Give the number of lines in the data below where the word "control" appears, and nothing besides.

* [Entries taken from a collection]
-.-.-

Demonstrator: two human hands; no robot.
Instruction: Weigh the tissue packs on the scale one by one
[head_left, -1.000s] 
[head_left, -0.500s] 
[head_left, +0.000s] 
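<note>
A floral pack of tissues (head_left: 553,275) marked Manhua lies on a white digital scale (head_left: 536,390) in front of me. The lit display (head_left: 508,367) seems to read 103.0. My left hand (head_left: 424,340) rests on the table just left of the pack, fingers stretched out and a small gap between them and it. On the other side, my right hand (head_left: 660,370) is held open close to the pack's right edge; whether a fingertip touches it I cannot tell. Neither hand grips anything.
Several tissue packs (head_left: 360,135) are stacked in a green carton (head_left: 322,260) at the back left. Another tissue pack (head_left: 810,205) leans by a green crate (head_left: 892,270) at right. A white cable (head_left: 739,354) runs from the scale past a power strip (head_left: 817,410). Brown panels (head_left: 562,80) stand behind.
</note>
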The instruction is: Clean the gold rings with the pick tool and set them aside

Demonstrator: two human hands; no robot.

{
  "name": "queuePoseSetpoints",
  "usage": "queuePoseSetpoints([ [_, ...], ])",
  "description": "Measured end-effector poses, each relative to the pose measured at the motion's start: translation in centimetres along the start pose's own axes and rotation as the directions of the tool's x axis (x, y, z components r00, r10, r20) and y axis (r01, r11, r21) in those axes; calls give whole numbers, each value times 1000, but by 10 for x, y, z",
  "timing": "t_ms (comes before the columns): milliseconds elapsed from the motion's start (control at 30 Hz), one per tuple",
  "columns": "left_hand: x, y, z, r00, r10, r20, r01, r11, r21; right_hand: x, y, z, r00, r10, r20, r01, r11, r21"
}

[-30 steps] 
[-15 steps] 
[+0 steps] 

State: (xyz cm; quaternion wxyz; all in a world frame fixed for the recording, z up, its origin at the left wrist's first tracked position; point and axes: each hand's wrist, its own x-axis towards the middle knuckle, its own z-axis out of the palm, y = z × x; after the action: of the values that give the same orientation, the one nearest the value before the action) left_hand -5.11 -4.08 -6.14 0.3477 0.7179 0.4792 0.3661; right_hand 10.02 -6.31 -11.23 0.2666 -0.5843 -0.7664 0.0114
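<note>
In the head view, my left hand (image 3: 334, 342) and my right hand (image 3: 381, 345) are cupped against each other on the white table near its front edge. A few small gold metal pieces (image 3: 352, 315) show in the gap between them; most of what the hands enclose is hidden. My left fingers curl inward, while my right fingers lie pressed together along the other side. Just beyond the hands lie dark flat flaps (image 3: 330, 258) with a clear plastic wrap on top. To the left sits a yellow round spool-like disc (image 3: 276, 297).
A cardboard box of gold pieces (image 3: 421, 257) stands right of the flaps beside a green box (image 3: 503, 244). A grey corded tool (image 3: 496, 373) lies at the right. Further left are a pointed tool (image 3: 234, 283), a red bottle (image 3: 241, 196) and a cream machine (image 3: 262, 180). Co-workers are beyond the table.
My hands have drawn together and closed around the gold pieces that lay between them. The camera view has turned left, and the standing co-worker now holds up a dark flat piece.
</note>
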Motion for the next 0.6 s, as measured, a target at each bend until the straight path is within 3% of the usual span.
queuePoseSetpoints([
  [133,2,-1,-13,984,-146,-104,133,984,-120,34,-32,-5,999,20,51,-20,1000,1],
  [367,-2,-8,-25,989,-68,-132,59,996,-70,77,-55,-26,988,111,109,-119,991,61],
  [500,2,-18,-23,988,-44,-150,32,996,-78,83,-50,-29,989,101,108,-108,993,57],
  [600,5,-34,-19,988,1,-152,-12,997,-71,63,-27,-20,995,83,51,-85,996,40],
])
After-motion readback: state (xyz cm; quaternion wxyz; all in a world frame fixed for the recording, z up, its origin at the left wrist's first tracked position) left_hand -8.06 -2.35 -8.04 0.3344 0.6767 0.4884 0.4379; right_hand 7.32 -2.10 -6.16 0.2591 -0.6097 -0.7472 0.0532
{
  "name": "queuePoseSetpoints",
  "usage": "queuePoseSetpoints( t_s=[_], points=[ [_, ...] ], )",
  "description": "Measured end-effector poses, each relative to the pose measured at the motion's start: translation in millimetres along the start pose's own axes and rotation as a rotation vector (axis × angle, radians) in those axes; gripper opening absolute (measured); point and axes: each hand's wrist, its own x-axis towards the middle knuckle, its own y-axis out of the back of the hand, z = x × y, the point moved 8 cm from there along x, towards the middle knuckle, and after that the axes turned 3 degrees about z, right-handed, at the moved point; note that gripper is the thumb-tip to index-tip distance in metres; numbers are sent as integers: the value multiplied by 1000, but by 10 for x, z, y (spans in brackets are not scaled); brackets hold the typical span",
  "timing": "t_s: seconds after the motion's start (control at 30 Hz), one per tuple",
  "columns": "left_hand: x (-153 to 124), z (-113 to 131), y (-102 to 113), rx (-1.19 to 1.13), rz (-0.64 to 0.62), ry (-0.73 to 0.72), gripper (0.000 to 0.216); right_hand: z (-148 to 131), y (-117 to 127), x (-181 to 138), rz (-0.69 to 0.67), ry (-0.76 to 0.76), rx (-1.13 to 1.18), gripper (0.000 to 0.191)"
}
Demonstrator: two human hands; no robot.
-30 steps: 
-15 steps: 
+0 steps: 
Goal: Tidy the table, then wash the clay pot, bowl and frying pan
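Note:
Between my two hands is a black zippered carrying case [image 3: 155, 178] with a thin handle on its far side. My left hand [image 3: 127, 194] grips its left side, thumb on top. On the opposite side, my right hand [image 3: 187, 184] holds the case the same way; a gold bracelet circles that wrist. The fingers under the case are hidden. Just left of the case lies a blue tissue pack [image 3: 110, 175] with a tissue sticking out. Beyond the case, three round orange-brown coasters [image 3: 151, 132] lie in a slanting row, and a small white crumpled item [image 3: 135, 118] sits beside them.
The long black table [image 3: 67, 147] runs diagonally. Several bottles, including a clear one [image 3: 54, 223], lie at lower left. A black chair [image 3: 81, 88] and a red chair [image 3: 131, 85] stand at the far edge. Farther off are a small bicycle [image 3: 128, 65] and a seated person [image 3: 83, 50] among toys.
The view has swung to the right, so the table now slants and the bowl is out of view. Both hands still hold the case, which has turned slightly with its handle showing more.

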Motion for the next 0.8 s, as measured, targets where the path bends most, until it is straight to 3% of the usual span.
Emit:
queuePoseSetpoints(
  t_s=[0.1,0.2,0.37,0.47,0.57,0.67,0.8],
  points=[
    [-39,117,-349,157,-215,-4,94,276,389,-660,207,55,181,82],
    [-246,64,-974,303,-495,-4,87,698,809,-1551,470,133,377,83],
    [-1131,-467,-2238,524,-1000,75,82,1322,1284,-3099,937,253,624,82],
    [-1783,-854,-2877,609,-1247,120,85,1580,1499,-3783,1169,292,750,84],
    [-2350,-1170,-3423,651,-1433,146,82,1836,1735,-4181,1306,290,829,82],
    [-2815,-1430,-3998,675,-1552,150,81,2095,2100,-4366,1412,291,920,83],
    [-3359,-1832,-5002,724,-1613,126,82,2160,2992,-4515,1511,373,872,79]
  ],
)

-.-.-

* [YOUR RESPONSE] 2